We women, in the absence of our cavaliers, who will be away for two days upon some special military service, have planned to spend a day in fairyland and an evening in Bohemia. Is not that a sufficiently sensational beginning to please one of our own newspapers at home? This morning, Bertha and Mrs. Robins having joined us, we all set forth in a tram from the Piazza della Signoria for Fiesole. Half-way up the hillside we stopped at the Domenico, where Fra Angelico lived as a monk, gathering here, as one of his brothers relates, "in abundance the flowers of art which he seemed to have plucked from Paradise." One of the richest of these treasures, the Coronation of the Virgin, has been carried away to the Louvre, but there is still in the choir of the Domenico a lovely memorial of him—a Virgin Enthroned between St. John the Baptist and St.

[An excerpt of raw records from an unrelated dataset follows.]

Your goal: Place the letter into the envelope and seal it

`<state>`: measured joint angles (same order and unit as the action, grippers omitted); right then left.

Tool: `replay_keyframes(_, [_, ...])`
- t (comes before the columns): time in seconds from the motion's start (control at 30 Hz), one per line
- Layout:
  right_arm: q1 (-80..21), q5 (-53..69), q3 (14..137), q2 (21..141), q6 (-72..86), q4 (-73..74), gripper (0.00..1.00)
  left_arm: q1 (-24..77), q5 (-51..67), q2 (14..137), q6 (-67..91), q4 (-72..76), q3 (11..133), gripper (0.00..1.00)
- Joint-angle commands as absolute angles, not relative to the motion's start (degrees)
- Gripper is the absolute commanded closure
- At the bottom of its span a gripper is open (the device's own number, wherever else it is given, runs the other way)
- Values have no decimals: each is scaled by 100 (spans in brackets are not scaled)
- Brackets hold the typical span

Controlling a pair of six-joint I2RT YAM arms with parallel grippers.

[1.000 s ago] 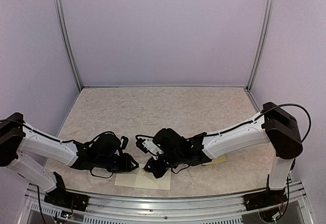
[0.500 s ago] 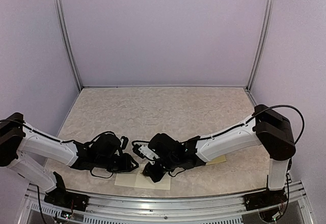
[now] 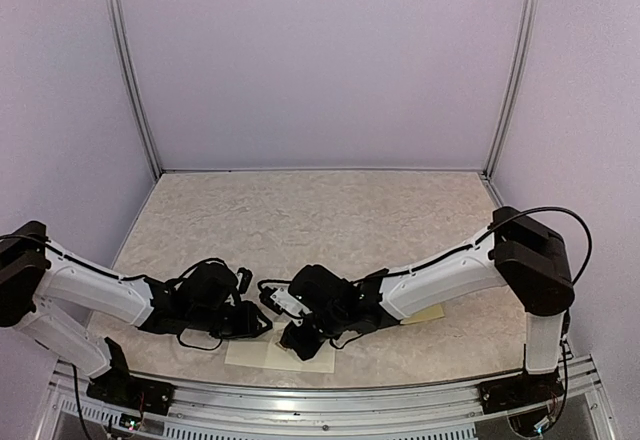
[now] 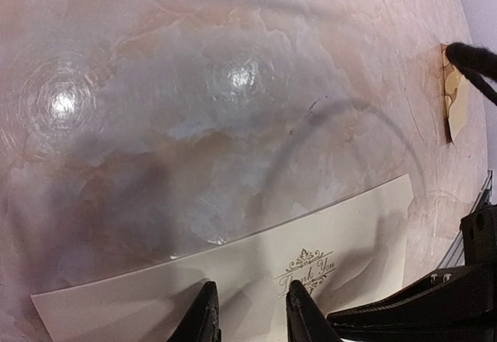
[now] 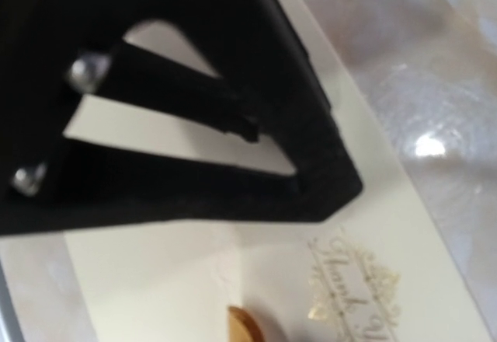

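The cream envelope (image 3: 281,354) lies flat near the table's front edge. Its gold "Thank You" print shows in the left wrist view (image 4: 307,272) and the right wrist view (image 5: 349,295). My left gripper (image 3: 262,326) is open, its two fingertips (image 4: 203,319) apart and down on the envelope (image 4: 155,303). My right gripper (image 3: 297,340) hovers low over the envelope's middle, close beside the left one. A round brown sticker (image 5: 250,327) stands edge-up at the bottom of the right wrist view, held in that gripper. The letter is not in sight.
The yellow-tan sticker sheet (image 3: 427,314) lies to the right under the right arm and also shows in the left wrist view (image 4: 455,97). The left gripper's black frame (image 5: 194,124) fills the upper part of the right wrist view. The marbled tabletop (image 3: 320,220) stretches behind.
My right arm has swung left and lower, bringing its gripper over the envelope's middle, closer to the left gripper. The left arm and the envelope have barely moved.
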<state>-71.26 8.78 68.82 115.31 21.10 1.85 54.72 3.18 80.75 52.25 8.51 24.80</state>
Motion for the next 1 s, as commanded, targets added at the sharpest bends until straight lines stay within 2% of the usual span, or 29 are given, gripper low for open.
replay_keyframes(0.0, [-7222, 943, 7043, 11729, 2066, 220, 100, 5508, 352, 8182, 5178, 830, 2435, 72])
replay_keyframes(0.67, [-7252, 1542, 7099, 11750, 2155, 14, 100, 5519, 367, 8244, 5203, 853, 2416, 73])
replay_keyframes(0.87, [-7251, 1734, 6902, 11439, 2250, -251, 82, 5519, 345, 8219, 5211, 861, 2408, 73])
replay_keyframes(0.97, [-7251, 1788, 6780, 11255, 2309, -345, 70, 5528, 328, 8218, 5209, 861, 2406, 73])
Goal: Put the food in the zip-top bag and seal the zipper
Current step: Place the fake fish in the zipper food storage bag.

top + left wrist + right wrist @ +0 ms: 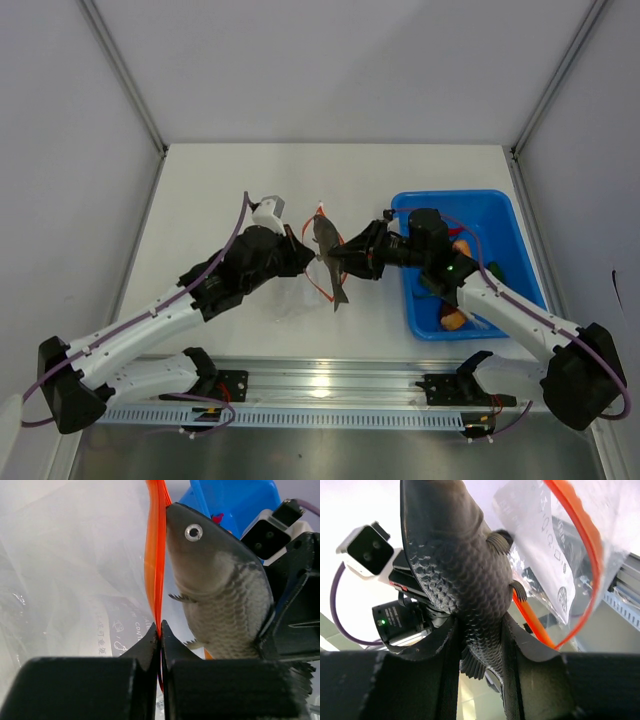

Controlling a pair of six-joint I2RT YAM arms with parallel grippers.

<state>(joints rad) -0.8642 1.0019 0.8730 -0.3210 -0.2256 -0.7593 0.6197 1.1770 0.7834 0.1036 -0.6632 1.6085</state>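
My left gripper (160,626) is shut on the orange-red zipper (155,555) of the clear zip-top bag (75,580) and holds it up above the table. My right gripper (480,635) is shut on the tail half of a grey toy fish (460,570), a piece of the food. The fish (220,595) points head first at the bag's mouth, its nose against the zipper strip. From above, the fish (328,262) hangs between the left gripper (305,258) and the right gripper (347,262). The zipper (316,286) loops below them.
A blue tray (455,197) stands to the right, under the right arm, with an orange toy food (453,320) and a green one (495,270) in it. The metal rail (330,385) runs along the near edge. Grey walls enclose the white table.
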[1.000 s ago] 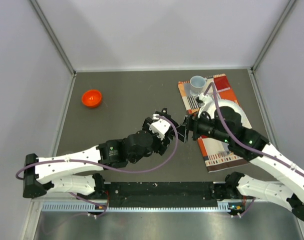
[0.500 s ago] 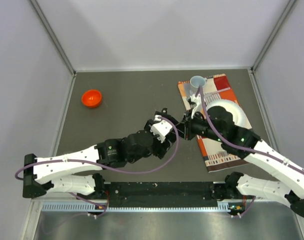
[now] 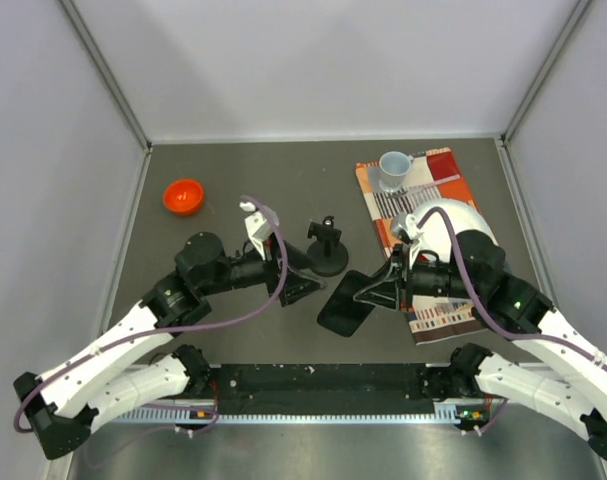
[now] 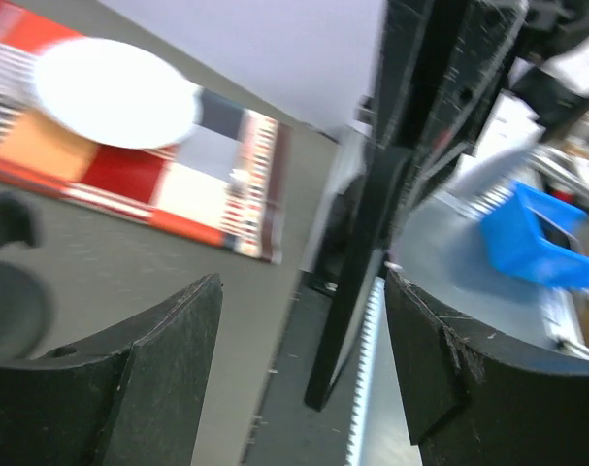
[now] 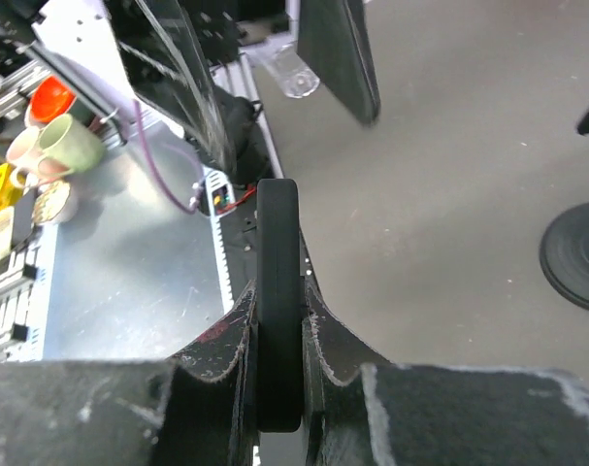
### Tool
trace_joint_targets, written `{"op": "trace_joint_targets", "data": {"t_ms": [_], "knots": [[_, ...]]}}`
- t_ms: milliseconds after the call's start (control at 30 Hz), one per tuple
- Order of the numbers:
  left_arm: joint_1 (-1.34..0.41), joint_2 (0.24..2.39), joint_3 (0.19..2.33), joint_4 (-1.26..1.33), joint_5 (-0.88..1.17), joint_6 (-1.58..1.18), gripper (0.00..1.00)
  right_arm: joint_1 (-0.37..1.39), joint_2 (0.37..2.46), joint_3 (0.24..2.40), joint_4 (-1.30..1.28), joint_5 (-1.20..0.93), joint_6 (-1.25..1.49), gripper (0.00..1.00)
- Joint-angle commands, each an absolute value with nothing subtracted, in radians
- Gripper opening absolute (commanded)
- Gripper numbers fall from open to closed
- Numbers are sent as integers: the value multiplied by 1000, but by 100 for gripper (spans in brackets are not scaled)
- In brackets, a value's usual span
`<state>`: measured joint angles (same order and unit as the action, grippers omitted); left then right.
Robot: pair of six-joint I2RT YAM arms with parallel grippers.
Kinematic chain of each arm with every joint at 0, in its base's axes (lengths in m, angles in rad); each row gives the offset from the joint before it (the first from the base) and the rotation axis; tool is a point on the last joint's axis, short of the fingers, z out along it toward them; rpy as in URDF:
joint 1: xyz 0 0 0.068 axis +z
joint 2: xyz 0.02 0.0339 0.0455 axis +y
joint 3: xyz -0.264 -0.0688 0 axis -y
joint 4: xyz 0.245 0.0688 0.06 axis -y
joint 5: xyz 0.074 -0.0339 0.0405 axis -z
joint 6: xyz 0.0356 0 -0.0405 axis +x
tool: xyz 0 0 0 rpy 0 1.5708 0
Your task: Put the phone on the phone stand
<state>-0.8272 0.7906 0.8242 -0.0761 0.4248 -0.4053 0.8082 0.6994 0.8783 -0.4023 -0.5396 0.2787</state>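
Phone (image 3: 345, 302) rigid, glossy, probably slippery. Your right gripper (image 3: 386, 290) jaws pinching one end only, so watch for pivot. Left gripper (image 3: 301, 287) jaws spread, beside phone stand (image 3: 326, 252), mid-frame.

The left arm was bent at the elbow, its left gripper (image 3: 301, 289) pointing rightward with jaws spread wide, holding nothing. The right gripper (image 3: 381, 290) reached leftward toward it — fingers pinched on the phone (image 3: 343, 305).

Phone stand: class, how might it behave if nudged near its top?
Probably stiff: the phone stand holds its thin post upright unsupported. It may tip or slide rather than roll, since a small flat disc base carries a taller post and cradle.
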Motion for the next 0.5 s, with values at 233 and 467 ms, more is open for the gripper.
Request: {"op": "trace_joint_targets", "data": {"t_ms": [233,467], "knots": [[-833,884,723,353,974,-629,69,805,687,913,-216,-689,259,0],[-867,933,738,321,947,-618,61,804,706,888,-118,-702,297,0]]}}
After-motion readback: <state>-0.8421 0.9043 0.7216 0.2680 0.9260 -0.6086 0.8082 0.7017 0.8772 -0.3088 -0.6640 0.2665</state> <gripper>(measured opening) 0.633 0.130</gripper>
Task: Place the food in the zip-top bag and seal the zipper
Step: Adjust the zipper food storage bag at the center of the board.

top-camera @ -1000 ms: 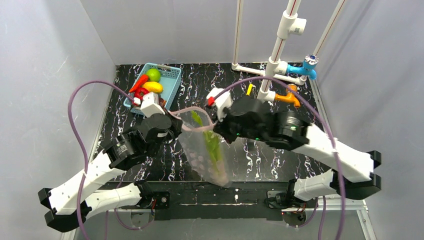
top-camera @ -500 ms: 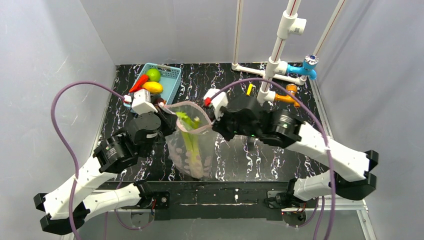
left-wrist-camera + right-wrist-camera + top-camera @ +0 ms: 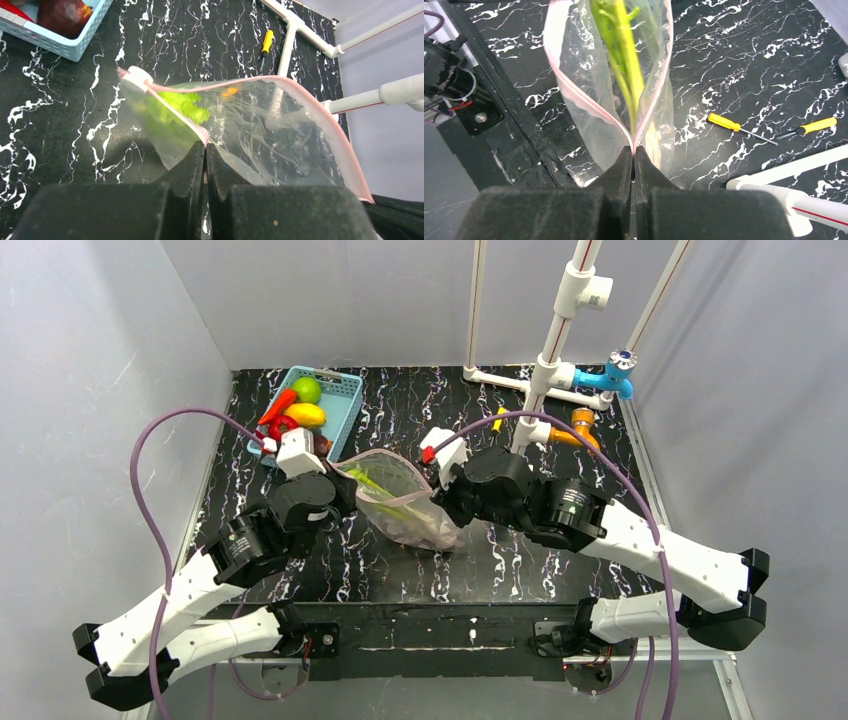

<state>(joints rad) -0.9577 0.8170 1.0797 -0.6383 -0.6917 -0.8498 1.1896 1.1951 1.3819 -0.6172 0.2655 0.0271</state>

John the Evangelist. Behind the group are five guardian angels with tributes of flowers in their hands. This and a Baptism of Christ, by Lorenzo di Credi, are the treasures of the Domenico. We stopped at La Badia and enjoyed the fine view from its terrace, and walked slowly past the Villa Landore, now shut in by tall cypresses, where Walter Savage Landor once lived. Here in these beautiful grounds described by Boccaccio in his "Valley of Ladies," surrounded by his little children and his many pets, Porigi the house-dog, the cat Cincirillo, whose original sin showed itself in a decided taste for birds, the tame martin, and the leveret, Landor spent the most peaceful years of a life that was far from happy. "Aerial Fiesole" he might well name this lovely hillside garden, in which he promised Mr. Francis Hare and his bride "grapes, figs, and nightingale concerts galore." At the Medici Villa, a favorite residence of Lorenzo the Magnificent, we admired once again the unerring taste of old Cosimo, who chose for a summer residence this favorite spot which overhangs Florence. Brunelleschi's superb dome, Giotto's belfry, Santa Maria Novella, beautiful as a bride, Santa Croce, San Marco, and San Spirito, all stood out in fairy-like beauty this lovely May morning.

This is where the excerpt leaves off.